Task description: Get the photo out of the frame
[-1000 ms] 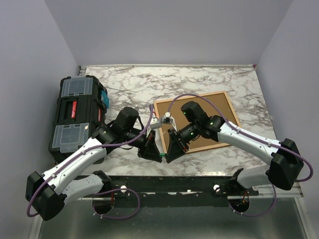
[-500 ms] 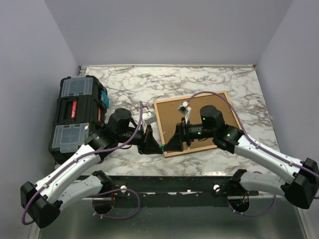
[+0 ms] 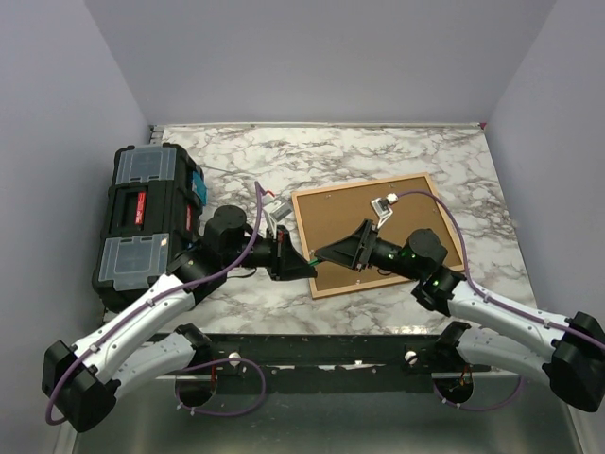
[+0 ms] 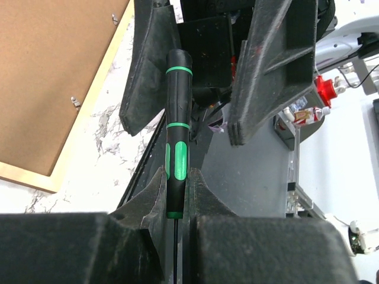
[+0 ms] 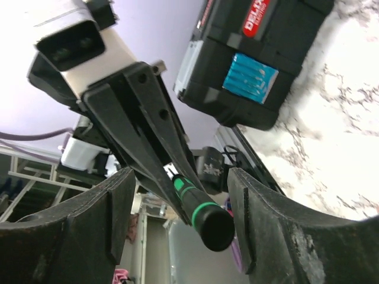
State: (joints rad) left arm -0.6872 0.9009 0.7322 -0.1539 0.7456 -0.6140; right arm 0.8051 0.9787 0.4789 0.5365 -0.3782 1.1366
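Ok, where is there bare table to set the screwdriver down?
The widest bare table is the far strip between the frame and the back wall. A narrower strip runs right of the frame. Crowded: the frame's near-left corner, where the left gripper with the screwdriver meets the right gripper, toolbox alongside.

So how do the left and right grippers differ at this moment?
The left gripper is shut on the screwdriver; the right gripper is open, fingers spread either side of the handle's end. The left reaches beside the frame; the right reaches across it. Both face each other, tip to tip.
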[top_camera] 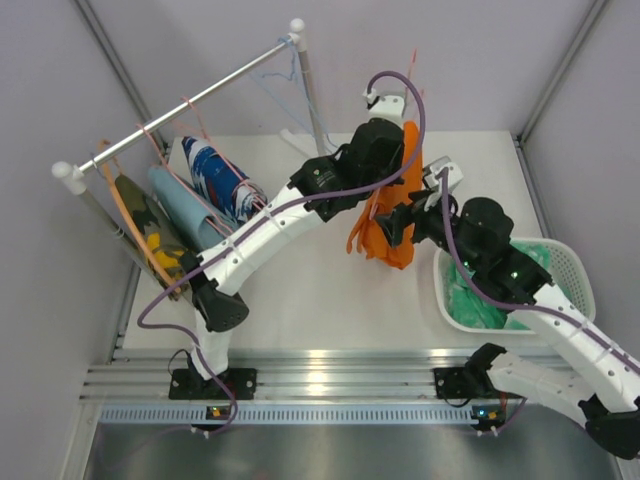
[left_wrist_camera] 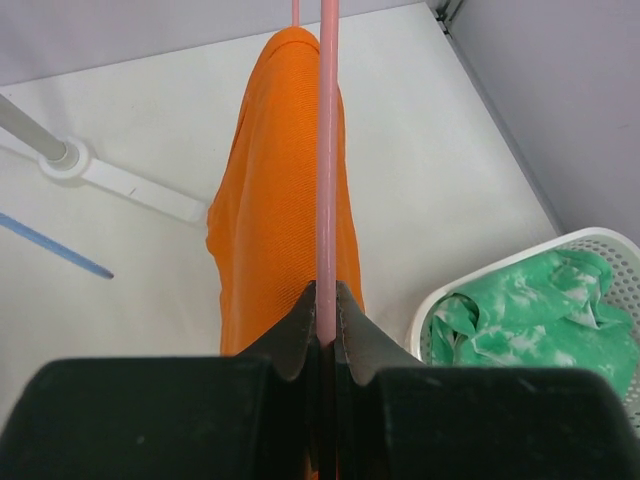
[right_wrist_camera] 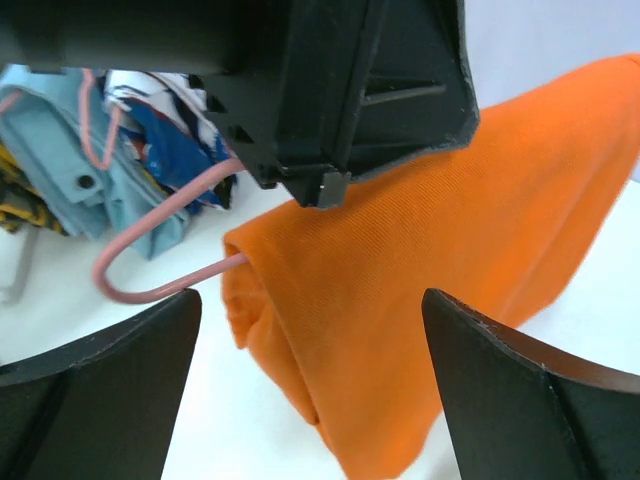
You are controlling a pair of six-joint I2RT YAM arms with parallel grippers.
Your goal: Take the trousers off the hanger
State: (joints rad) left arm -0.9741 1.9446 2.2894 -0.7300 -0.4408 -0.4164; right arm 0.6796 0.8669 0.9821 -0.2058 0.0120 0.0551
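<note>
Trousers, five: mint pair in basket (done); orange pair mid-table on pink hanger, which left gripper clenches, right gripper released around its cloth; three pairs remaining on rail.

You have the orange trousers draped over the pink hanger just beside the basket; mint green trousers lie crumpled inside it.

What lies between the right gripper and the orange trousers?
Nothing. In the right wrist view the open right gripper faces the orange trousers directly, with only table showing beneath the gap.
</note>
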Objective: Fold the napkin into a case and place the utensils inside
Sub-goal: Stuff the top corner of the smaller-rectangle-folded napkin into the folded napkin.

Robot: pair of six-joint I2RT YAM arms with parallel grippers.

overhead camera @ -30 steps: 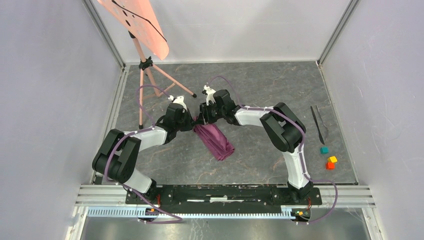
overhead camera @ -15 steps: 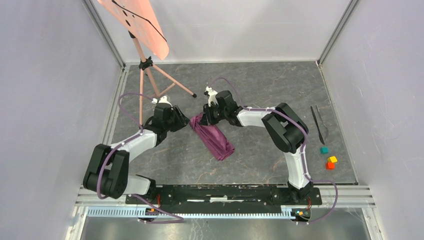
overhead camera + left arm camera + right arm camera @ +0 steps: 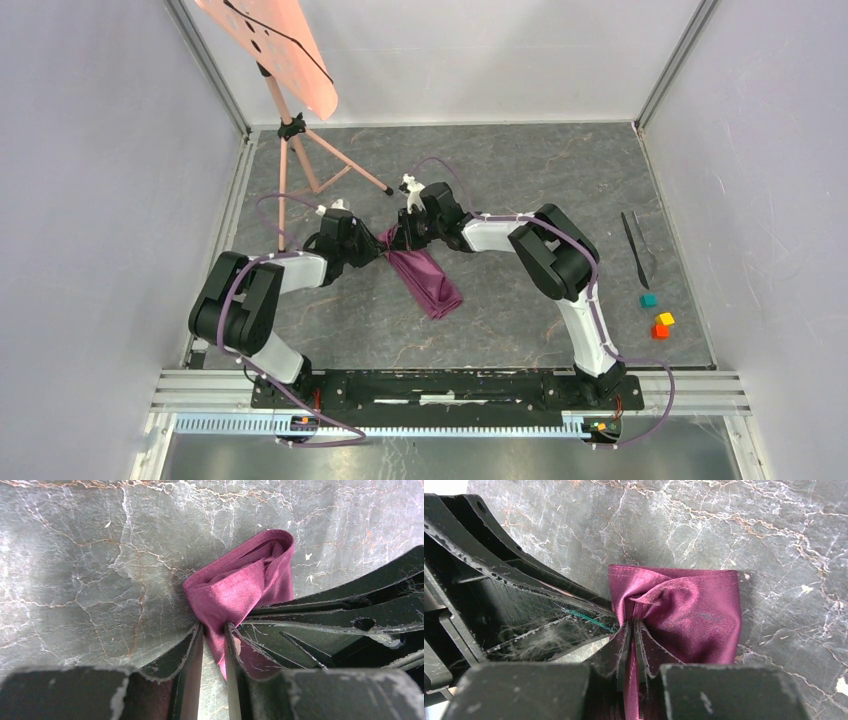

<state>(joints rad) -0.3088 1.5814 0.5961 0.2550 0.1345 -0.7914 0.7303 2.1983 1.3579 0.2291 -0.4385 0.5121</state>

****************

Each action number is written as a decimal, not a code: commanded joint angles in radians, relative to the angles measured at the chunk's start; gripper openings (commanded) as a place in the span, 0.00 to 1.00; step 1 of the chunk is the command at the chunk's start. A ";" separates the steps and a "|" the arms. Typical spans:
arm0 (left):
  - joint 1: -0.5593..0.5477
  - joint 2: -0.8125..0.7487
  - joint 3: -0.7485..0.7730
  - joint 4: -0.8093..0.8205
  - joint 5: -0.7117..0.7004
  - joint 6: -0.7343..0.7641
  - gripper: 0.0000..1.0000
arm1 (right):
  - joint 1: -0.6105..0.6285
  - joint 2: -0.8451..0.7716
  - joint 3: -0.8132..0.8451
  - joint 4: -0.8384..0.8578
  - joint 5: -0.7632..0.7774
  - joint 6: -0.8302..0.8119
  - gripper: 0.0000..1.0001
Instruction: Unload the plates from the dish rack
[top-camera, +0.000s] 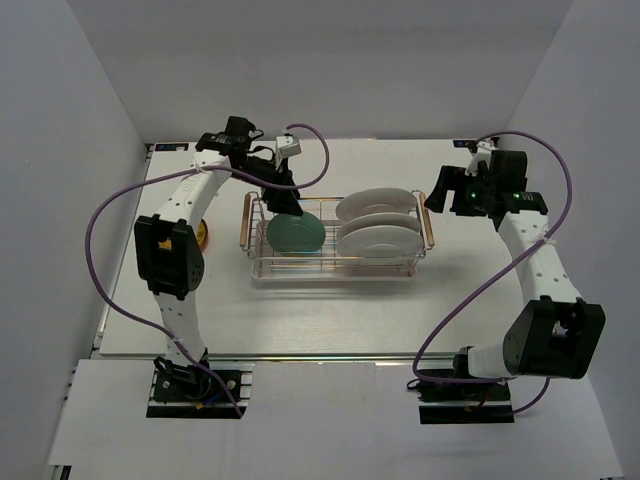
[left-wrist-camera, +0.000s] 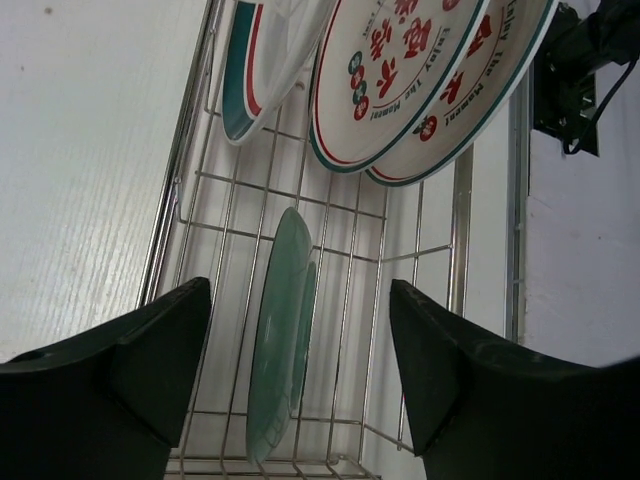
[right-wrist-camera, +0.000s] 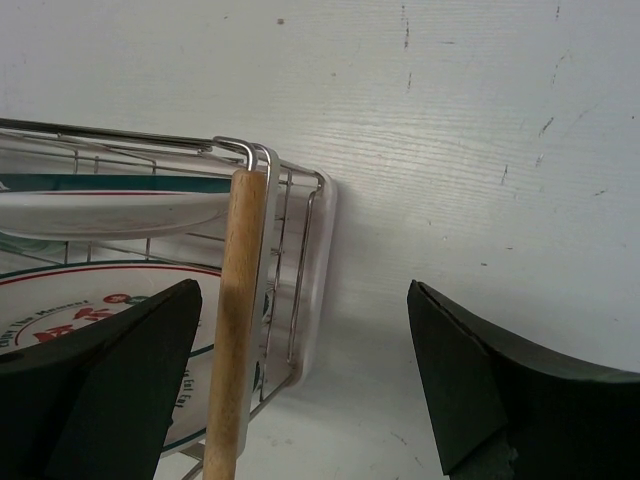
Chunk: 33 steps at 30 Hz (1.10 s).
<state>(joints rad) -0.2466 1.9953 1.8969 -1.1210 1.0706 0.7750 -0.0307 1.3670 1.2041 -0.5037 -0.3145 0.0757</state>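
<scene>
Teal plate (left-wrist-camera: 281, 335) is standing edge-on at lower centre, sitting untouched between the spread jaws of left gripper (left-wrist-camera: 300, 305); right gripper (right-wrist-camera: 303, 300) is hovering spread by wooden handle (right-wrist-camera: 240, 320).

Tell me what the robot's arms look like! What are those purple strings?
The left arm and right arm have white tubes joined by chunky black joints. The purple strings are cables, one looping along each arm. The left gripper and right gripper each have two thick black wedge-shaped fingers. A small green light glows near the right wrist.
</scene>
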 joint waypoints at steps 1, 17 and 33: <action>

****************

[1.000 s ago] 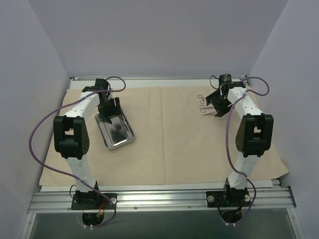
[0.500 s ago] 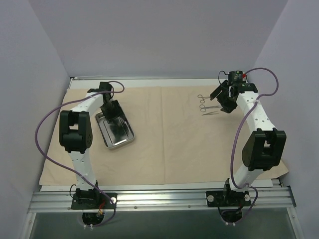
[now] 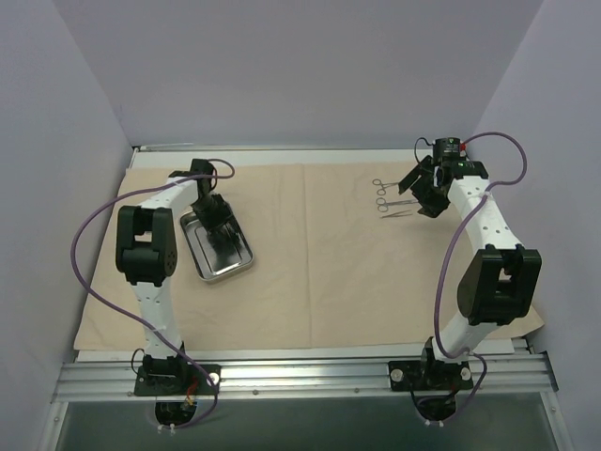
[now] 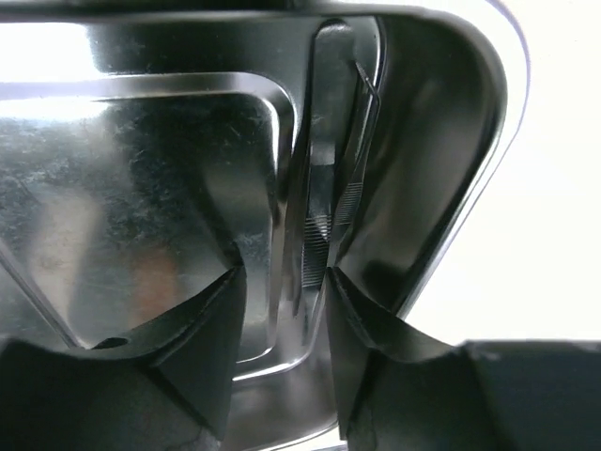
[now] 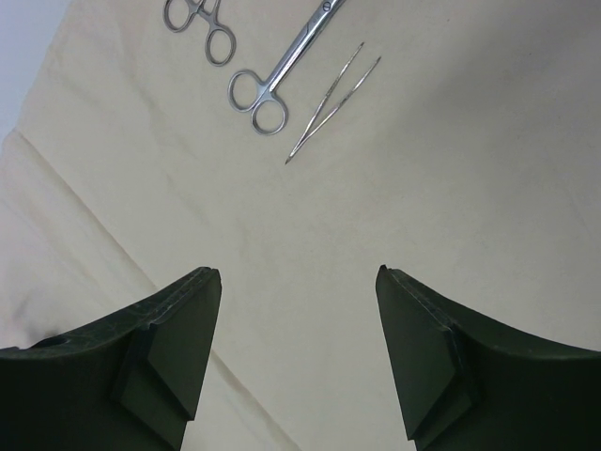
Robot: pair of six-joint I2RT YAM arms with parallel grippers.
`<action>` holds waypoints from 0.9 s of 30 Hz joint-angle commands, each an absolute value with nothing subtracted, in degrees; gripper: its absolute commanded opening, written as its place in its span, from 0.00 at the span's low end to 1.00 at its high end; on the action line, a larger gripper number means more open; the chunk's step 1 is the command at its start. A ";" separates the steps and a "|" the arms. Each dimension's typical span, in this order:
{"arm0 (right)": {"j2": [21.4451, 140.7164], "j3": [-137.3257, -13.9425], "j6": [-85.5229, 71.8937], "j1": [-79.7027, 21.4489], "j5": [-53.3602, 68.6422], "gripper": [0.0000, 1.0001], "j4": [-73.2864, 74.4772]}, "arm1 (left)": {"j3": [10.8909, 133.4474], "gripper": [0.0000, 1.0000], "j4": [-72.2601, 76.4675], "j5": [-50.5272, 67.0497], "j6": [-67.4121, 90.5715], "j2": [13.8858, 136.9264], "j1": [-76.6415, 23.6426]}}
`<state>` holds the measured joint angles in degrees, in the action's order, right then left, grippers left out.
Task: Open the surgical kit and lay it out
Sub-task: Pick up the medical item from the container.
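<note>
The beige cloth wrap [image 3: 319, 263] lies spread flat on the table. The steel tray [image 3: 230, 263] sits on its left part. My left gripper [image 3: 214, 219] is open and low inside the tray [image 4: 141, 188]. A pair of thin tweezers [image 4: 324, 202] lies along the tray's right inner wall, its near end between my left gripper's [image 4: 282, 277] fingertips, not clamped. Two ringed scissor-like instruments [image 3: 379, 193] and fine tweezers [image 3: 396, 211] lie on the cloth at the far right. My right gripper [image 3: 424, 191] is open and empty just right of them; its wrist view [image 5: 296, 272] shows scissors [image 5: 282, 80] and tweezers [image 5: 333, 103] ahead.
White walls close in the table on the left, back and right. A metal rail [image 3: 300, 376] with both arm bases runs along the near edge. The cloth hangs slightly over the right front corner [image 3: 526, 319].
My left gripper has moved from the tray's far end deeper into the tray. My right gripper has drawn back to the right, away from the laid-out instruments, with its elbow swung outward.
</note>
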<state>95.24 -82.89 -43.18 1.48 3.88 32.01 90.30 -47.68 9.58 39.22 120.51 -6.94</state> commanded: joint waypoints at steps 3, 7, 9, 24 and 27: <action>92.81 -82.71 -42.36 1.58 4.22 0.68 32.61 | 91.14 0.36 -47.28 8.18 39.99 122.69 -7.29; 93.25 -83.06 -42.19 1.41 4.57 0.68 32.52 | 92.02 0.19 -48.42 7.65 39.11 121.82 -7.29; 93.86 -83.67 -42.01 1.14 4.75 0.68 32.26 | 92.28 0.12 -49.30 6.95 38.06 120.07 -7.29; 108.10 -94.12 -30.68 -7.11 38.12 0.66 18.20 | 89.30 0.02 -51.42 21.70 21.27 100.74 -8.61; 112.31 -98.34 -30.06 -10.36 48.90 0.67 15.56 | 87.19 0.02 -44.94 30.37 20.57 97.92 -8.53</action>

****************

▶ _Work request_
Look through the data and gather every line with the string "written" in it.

▶ _Response area_
Each action number is written as a decimal, not a code: commanded joint angles in radians, relative to the angles measured at the chunk's start; gripper openings (commanded) as a place in the span, 0.00 to 1.00; step 1 of the chunk is the command at the chunk's start. A ";" separates the steps and a "|" the arms. Typical spans:
`<action>` holds waypoints from 0.9 s of 30 Hz joint-angle commands, each an absolute value with nothing subtracted, in degrees; gripper: its absolute commanded opening, written as its place in its span, from 0.00 at the span's low end to 1.00 at its high end; on the action line, a larger gripper number means more open; the chunk's step 1 is the command at its start. A ";" separates the steps and a "|" the arms. Each dimension's typical span, in this order:

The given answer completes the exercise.